Patrícia Gomes Nunes

“Gostaria que as pessoas parassem de se espantar quando digo que tenho 3 filhos, parece que os filhos são empecilho, mas não são. Sempre que escuto aquela pergunta "como consegues?", só respondo "parceria".”

Adê Valença

“Celebro todas as mudanças e direitos que as mulheres já adquiriram, a luta pela conquistas de muito mais reconhecimentos. Celebro como as mulheres estão vendo a si mesma com mais valor e vendo as outras mulheres da mesma maneira. Celebro o quanto a gente pode ganhar muito mais quando nos unimos #girlpower”

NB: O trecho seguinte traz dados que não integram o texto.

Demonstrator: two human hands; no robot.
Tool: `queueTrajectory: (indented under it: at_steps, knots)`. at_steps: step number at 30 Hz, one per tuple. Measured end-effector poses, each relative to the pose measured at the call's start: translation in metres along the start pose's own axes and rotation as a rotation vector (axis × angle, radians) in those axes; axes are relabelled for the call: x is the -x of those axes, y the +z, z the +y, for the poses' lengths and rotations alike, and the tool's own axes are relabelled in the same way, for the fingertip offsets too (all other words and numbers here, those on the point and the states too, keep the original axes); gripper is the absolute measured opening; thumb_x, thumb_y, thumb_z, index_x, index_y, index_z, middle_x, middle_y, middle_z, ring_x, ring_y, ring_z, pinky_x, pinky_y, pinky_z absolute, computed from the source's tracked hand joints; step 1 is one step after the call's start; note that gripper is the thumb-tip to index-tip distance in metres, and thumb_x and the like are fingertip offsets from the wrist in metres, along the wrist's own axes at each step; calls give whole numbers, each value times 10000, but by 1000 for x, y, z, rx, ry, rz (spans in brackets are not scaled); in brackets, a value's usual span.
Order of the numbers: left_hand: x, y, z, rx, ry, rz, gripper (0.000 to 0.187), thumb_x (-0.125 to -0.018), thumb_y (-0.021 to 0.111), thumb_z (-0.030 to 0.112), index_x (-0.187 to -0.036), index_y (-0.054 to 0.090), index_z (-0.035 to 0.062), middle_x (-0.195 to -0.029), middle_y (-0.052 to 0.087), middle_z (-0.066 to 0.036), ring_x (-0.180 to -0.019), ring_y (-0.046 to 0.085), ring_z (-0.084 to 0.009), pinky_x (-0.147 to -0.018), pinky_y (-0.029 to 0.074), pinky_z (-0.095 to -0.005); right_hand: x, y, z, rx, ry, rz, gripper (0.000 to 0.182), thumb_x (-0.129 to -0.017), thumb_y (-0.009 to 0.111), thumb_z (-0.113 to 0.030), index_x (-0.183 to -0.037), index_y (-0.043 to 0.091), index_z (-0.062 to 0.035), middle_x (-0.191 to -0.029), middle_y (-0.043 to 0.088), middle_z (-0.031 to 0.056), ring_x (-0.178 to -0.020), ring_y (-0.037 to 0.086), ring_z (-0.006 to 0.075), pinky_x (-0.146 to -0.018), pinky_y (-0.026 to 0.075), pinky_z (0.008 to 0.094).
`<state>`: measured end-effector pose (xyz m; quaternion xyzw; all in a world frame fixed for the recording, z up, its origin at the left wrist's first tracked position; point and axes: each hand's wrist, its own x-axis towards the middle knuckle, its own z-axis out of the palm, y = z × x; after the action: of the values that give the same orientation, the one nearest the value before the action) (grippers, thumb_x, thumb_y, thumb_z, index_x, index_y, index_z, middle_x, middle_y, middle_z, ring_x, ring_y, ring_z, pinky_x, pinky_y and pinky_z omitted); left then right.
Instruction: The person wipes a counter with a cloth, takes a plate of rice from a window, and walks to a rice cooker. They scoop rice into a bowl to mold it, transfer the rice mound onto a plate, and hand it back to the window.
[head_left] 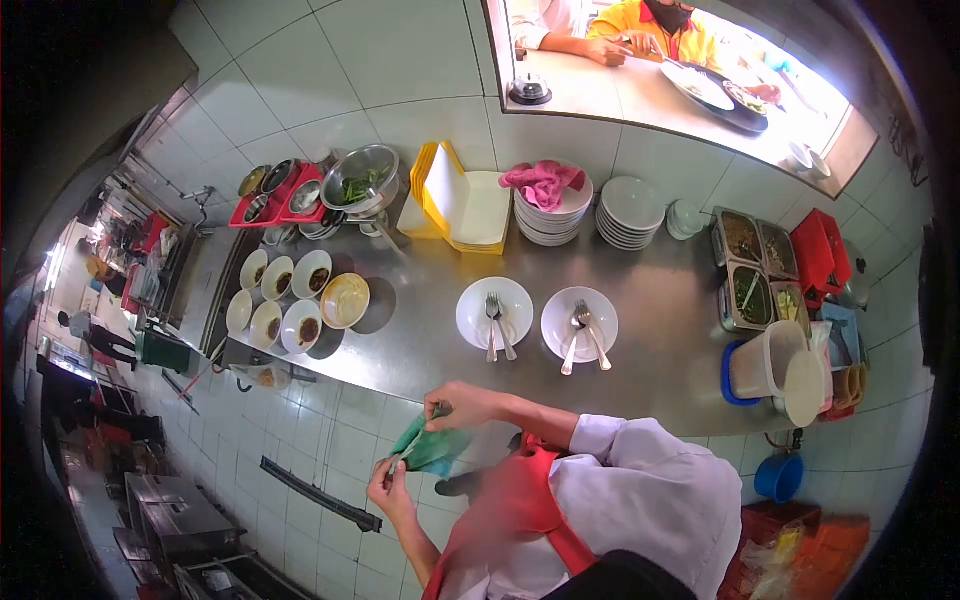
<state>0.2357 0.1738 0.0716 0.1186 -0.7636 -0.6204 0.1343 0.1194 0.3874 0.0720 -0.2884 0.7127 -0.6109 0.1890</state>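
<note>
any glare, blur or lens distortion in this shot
Head view: bright light washes out part of the serving window; glare brightens the steel counter; a soft blur smears the red apron; wall tiles curve, corners darken.

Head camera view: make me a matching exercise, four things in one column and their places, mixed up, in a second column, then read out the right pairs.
Things
1. Green cloth
2. Pink cloth
3. Call bell
4. Laid-out cutlery

Places
A. On the ledge of the serving window
B. On two round white plates set side by side
C. Between the left hand and the right hand
D. On top of a stack of white dishes

Right pairs: 1-C, 2-D, 3-A, 4-B
</note>
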Motion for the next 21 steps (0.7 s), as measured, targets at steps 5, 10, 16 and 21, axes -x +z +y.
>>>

Priscila Córdova Castelo Branco

“Eu celebro todas as lutas ganhas e merecidas e toda a força que nós mulheres temos sendo mães trabalhadoras e donas de casa! Parabéns pra nós! Orgulho de ser mulher!”

Cláudia Tames

“O dia 08 de março é muito importante para mim, pois as lutas das mulheres para mostrarem sua força e sua não submissão, fizeram com que eu pudesse nascer. Minha mãe é mãe solteira, muito sofreu por isso, mas muito lutou para mostrar que mulher precisa é de um companheiro e não apenas de um homem em casa. Hoje consigo ver que muita coisa mudou e fico muito feliz, vejo muitos pais querendo ser pais, sendo participativos, dividindo ou até mesmo tomando conta da casa para que a mulher possa sair de casa para trabalhar, estudar e lutar pelos seus sonhos. Infelizmente, ainda temos muito que lutar, ainda temos muito preconceito e estigmatização, ainda vemos muita mulheres não podendo decidir seu tipo de parto, ou sofrendo violência obstétrica. Mas, graças a Deus, muita coisa mudou e temos muito a celebrar.”